| TASK BRIEF |
Please copy out all the data. Every detail stays the same.
+++ MATERIAL FOR THE TASK
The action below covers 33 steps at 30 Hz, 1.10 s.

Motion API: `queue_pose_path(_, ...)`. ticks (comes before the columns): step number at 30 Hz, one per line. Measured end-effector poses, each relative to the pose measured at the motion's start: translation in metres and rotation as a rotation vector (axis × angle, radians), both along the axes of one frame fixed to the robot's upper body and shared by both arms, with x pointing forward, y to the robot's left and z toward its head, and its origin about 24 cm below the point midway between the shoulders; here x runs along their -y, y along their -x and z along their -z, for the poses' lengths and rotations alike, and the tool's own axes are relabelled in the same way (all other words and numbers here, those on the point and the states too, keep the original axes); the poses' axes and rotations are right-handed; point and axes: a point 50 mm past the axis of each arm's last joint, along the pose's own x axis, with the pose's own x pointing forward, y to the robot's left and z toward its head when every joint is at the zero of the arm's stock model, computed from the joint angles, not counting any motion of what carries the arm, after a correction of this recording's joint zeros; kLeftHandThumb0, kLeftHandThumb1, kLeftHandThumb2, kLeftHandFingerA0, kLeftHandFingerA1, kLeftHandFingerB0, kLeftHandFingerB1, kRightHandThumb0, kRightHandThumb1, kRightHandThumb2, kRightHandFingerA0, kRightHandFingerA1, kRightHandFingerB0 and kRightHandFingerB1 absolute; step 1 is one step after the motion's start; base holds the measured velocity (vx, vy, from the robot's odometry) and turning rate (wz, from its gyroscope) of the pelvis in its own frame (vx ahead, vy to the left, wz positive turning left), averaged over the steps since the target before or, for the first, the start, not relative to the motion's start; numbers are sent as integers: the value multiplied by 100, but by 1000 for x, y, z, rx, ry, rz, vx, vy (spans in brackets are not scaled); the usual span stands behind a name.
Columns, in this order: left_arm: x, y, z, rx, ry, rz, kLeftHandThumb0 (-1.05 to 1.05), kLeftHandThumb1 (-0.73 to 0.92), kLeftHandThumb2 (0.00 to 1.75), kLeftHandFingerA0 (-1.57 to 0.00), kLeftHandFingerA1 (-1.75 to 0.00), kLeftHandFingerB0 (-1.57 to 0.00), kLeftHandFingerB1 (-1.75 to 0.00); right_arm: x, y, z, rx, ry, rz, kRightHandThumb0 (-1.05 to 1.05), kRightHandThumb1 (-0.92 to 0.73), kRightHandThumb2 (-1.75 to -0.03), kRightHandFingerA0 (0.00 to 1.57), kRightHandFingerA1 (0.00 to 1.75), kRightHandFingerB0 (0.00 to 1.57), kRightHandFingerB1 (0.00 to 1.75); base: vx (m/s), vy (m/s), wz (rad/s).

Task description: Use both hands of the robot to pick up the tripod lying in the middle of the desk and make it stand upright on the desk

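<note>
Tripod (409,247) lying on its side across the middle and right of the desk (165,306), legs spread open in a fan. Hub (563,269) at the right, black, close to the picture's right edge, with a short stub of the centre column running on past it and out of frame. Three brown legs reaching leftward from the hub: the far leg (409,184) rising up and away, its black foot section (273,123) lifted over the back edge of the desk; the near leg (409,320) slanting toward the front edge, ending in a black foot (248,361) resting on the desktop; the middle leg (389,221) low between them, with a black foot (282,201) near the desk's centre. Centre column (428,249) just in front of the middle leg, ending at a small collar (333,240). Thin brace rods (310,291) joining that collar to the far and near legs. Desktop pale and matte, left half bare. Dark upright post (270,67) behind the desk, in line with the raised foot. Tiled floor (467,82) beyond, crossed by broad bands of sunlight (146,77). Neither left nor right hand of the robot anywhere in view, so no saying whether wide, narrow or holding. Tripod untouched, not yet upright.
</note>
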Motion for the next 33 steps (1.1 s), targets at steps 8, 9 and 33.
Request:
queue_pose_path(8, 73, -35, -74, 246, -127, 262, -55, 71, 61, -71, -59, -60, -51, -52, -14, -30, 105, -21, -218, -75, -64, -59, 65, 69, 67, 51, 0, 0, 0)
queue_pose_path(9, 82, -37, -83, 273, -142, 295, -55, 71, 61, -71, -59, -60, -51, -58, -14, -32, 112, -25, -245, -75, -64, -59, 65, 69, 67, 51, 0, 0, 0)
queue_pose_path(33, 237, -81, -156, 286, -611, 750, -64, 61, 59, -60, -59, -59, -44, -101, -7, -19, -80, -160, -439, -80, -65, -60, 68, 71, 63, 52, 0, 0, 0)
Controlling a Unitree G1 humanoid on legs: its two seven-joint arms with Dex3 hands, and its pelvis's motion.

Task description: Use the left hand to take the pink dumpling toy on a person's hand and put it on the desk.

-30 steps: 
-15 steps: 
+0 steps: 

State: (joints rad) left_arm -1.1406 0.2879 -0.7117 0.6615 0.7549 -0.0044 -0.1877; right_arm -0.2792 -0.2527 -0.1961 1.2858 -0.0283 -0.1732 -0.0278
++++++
| OUTPUT OF THE TASK |
The action below covers 33 steps at 30 Hz, 1.10 s.

Motion API: `queue_pose_path(_, ...)`. ticks (comes before the columns): step number at 30 Hz, one per line. Measured end-effector poses, each relative to the pose measured at the motion's start: translation in metres and rotation as a rotation vector (axis × angle, radians), both along the axes of one frame fixed to the robot's upper body and shared by both arms, with x pointing forward, y to the robot's left and z toward its head, and its origin about 24 cm below the point midway between the shoulders; here x runs along their -y, y along their -x and z along their -z, for the poses' lengths and rotations alike, and the tool's own axes are relabelled in the same way (all other words and numbers here, those on the point and the states too, keep the original axes); the poses' axes and rotations are right-handed; point and axes: a point 50 mm past the axis of each arm's last joint, along the pose's own x axis, with the pose's own x pointing forward, y to the robot's left and z toward its head when every joint is at the zero of the arm's stock model, computed from the joint angles, not counting any motion of what carries the arm, after a correction of this recording's joint zeros; kLeftHandThumb0, kLeftHandThumb1, kLeftHandThumb2, kLeftHandFingerA0, kLeftHandFingerA1, kLeftHandFingerB0, kLeftHandFingerB1, kRightHandThumb0, kRightHandThumb1, kRightHandThumb2, kRightHandFingerA0, kRightHandFingerA1, kRightHandFingerB0 and kRightHandFingerB1 absolute; step 1 is one step after the motion's start; base holds the measured velocity (vx, vy, from the robot's odometry) and turning rate (wz, from its gyroscope) of the pelvis in its own frame (vx ahead, vy to the left, wz positive turning left), averaged over the steps since the target before or, for the first, the start, not relative to the motion's start; numbers are sent as integers: the value multiplied by 100, but by 1000 for x, y, z, rx, ry, rz, vx, vy (spans in brackets are not scaled); the usual span stands behind a name.
Columns, in this order: left_arm: x, y, z, rx, ry, rz, kLeftHandThumb0 (-1.05 to 1.05), kLeftHandThumb1 (-0.73 to 0.92), kLeftHandThumb2 (0.00 to 1.75), kLeftHandFingerA0 (-1.57 to 0.00), kLeftHandFingerA1 (-1.75 to 0.00), kLeftHandFingerB0 (-1.57 to 0.00), kLeftHandFingerB1 (-1.75 to 0.00); right_arm: x, y, z, rx, ry, rz, kRightHandThumb0 (-1.05 to 1.05), kRightHandThumb1 (-0.92 to 0.73), kRightHandThumb2 (-1.75 to -0.03), kRightHandFingerA0 (0.00 to 1.57), kRightHandFingerA1 (0.00 to 1.75), kRightHandFingerB0 (0.00 to 1.57), kRightHandFingerB1 (0.00 to 1.75); base: vx (m/s), vy (m/s), wz (rad/s).

Task description: Use both hands of the robot to pick up the tripod lying in the middle of the desk and make it stand upright on the desk

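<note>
Tripod (409,247) lying on its side across the middle and right of the desk (165,306), legs spread open in a fan. Hub (563,269) at the right, black, close to the picture's right edge, with a short stub of the centre column running on past it and out of frame. Three brown legs reaching leftward from the hub: the far leg (409,184) rising up and away, its black foot section (273,123) lifted over the back edge of the desk; the near leg (409,320) slanting toward the front edge, ending in a black foot (248,361) resting on the desktop; the middle leg (389,221) low between them, with a black foot (282,201) near the desk's centre. Centre column (428,249) just in front of the middle leg, ending at a small collar (333,240). Thin brace rods (310,291) joining that collar to the far and near legs. Desktop pale and matte, left half bare. Dark upright post (270,67) behind the desk, in line with the raised foot. Tiled floor (467,82) beyond, crossed by broad bands of sunlight (146,77). Neither left nor right hand of the robot anywhere in view, so no saying whether wide, narrow or holding. Tripod untouched, not yet upright.
</note>
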Motion for the next 33 steps (1.1 s), targets at steps 8, 9 and 33.
Request:
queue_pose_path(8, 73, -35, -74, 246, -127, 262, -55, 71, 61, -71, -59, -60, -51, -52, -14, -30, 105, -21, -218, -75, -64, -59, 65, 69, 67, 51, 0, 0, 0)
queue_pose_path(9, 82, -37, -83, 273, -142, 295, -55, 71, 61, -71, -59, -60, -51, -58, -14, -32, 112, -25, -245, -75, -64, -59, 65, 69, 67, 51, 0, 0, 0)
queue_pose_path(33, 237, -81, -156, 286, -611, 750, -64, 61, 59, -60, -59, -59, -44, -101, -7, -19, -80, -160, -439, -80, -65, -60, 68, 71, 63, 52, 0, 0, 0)
Controlling a Unitree G1 humanoid on legs: its two seven-joint arms with Dex3 hands, and its pelvis's motion.

Task description: Use the left hand to take the pink dumpling toy on a person's hand and put it on the desk.

-30 steps: 
-15 steps: 
+0 steps: 

State: (joints rad) left_arm -1.1406 0.2879 -0.7117 0.6615 0.7549 -0.0044 -0.1877; right_arm -0.2792 -0.2527 -0.1961 1.2858 -0.0283 -0.1732 -0.0278

This answer has been given in full.